Covering the General Assembly's special session can be lightly tedious at times, standing in badly lit rooms as people sit in chairs and drone (some but not all) on about some amendment or proposal, or meaningfully listen, or earnestly ask questions. It is hard work looking for little subtleties and persistently keeping an eye open for anything remotely interesting.
Many years ago, while in college, if my memory serves me correctly, I happened upon a coffee-table photo (an early strike in what has now become a lip-chomping obsession) in a used-books store. David Douglas Duncan's Self-Portrait USA. caught my attention for the two party symbols on the front which resembled the heads of two ceramic whiskey decanters, dressed as clowns with styrofoam hats, that sat on a bookshelf in my childhood bedroom for many years. The store name and location escape me, but somehow I came upon a second copy a few years later and gave it to one of my best friends from high school. We worked together on the school paper and yearbook, and he also is a photojournalist.

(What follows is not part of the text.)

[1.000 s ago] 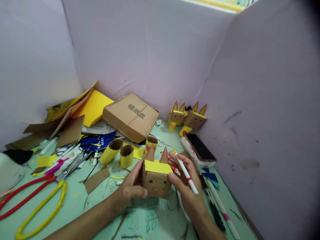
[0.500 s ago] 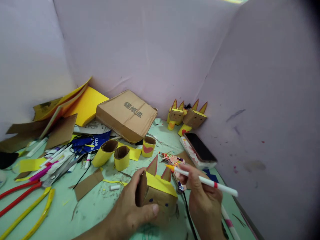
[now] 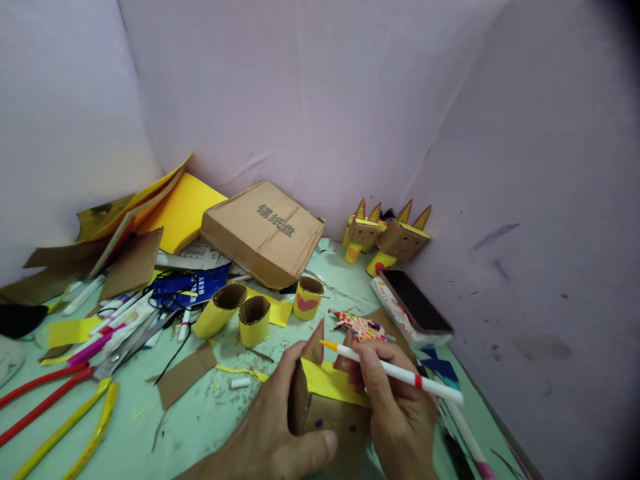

Duncan covered the 1968 party conventions (ironically the same year as the decanters) and made the book. The reproduction is a little dated but of high quality. The words are all Duncan, a little over the top with such phrase turns as "Secret Service agent: laser-beam eyes boring holes through everybody with a single glance..." but still entertaining. For some reason, the political poetry of many boring situations, often relying upon extreme closeups capturing slight facial gesticulation to convey his message. (Tight is right!)
The book is a foundation for much of my coverage, even though I have not turned its pages in a decade or more — the book resides somewhere in the Mississippi house of my mother and her husband. But its latent strength still holds me, and I can remember many of the pages and the images in my mind.
(Nikon D2Xs, Nikon 80-200mm f/2.8 @ 200mm, 1/80th sec. @ f/2.8, ISO 1600)
(Nikon D2Xs, Nikon 80-200mm f/2.8 @ 200mm, 1/60th sec. @ f/2.8, ISO 1600)
(Nikon D2Xs, Nikon 80-200mm f/2.8 @ 125mm, 1/80th sec. @ f/2.8, ISO 1600)<>
(Nikon D2Xs, Nikon 80-200mm f/2.8 @ 200mm, 1/60th sec. @ f/2.8, ISO 1600)
It is not the most exciting work, and it is a mental hammer, constantly striking as my laser-beam eyes constantly survey the scene. It is fulfilling in some way. More will come as I have time.